EXERCISE OBJECTIVE: Identify all lines in the listing that include the word "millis", and copy them out.
(SOURCE DATA Opens)
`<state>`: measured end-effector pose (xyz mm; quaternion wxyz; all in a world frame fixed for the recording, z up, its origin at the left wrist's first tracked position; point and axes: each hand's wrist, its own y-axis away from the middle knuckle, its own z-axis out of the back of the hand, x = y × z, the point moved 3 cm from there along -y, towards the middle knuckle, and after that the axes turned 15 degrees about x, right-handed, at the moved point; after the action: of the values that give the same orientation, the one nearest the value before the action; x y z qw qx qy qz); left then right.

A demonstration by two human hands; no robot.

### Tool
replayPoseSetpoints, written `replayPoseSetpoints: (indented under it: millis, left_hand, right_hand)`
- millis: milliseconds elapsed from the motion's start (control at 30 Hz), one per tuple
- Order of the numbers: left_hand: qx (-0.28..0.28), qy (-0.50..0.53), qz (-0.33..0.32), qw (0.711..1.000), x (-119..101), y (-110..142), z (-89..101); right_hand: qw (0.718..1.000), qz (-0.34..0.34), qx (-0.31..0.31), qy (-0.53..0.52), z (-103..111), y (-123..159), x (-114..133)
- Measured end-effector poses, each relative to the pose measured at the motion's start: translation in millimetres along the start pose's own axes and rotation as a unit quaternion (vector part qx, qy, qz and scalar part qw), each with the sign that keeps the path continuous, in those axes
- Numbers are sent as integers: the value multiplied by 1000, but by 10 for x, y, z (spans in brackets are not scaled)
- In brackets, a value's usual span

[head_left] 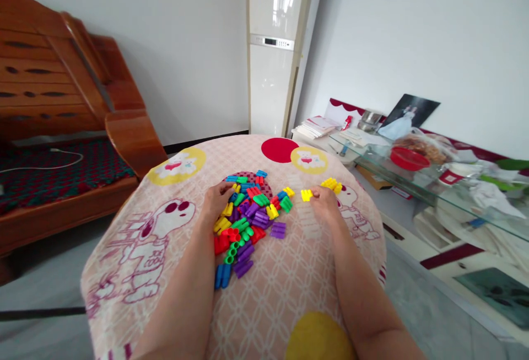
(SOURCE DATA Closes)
SOLUTION FOR THIS PROBLEM:
replayPoseSetpoints, written `replayPoseSetpoints: (indented under it: millis, left_hand, right_hand)`
- millis: milliseconds elapsed from the motion's start (control at 30 Hz), one per tuple

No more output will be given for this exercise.